It’s all Greek to me…
The system of trial by jury is a fundamental pillar of our criminal justice system in this Country. We all enjoy the right to be tried and judged by (usually) 12 of our peers. The rules vary somewhat throughout Australia in relation to who may and who may not be selected for jury duty. In most jurisdictions lawyers; people with legal training or those working in the legal industry cannot sit on a jury.
As a result, juries are made up of 12 laypeople with no legal training or experience. How fair is it then to ask those 12 laypeople to sit in judgement of their peers in often very serious circumstances and to apply convoluted legal tests to complicated evidence?
Jurors often get told by the trial judge at the outset of the trial: ‘a jury is the judge of the facts in a criminal matter and the judge is the judge of the law’. That’s true. At the end of the evidence and after the Crown Prosecutor and Defence Counsel address the jury, the judge gives them the ‘Charge’. The judge’s charge usually involves a general summary of the evidence and a number of legal directions – mostly legalese and probably gobbledygook to most of the jurors. The legal directions given by a judge to the jury can often be quite complex. There are complicated rules about the burden and standard of proof, mental impairment, tendency evidence, inferences, complaint evidence, good character, lies, etc. all of which are quite difficult for criminal lawyers to wrap their heads around, much less laypeople sitting on a jury. I think we, as good citizens, owe ourselves and our peers better.

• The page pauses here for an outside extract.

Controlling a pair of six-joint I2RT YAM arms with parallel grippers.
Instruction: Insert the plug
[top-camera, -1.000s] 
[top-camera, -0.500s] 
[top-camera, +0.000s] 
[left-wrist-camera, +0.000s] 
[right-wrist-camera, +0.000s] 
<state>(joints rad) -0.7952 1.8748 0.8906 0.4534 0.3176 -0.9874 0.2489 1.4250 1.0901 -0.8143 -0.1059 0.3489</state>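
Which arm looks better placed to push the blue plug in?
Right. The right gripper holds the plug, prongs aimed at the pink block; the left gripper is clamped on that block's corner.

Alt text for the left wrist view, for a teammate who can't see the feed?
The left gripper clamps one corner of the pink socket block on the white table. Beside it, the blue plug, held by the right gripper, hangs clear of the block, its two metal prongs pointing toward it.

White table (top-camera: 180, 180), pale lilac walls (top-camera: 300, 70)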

You may think I am being a bit precious. But, as I am writing this sentence, I have just finished a trial where the evidence took less than 5 days.* That is reasonably quick. Despite the relatively brief trial, the learned trial judge’s summing up and legal directions took more than four hours, over two days. By the end of it, the jurors had tuned out. They appeared bored – they were yawning and they had that glazed-over look about them. What impact does that have on the justice system – for my client to get a fair trial or for the complainant to have their accusations considered seriously? It cannot be a good one.
In my experience as a criminal defence lawyer it appears that most jurors and juries take their jobs seriously. They want to do the right thing. Whether it is a win or a loss, jurors appear to take sufficient time to review the evidence and quite often they get it right.** Surely then it is important that we lawyers do what we can to make the already difficult job of being a jury member as easy as we can, including providing them with clear and concise legal directions.
We are at the beginning of a shift in the legal industry, particularly in the criminal law, when the old white males are reaching retirement age and younger, diverse men and women (who have been trained to avoid legalese) are moving into the positions of legal power – both on and off the bench. My firm is full of this type of lawyer! As we take over the profession, it is important that we resist the temptation to evolve into our forefathers. Hopefully, within about 50 years or so, the incomprehensible Greek will be gone and the legal system, especially in the way we tell jury members about the law, will be in plain, easy-to-understand, English.
(*This trial took part in a jurisdiction other than the ACT.)
(**In this case they got it right. My client was acquitted on all charges.)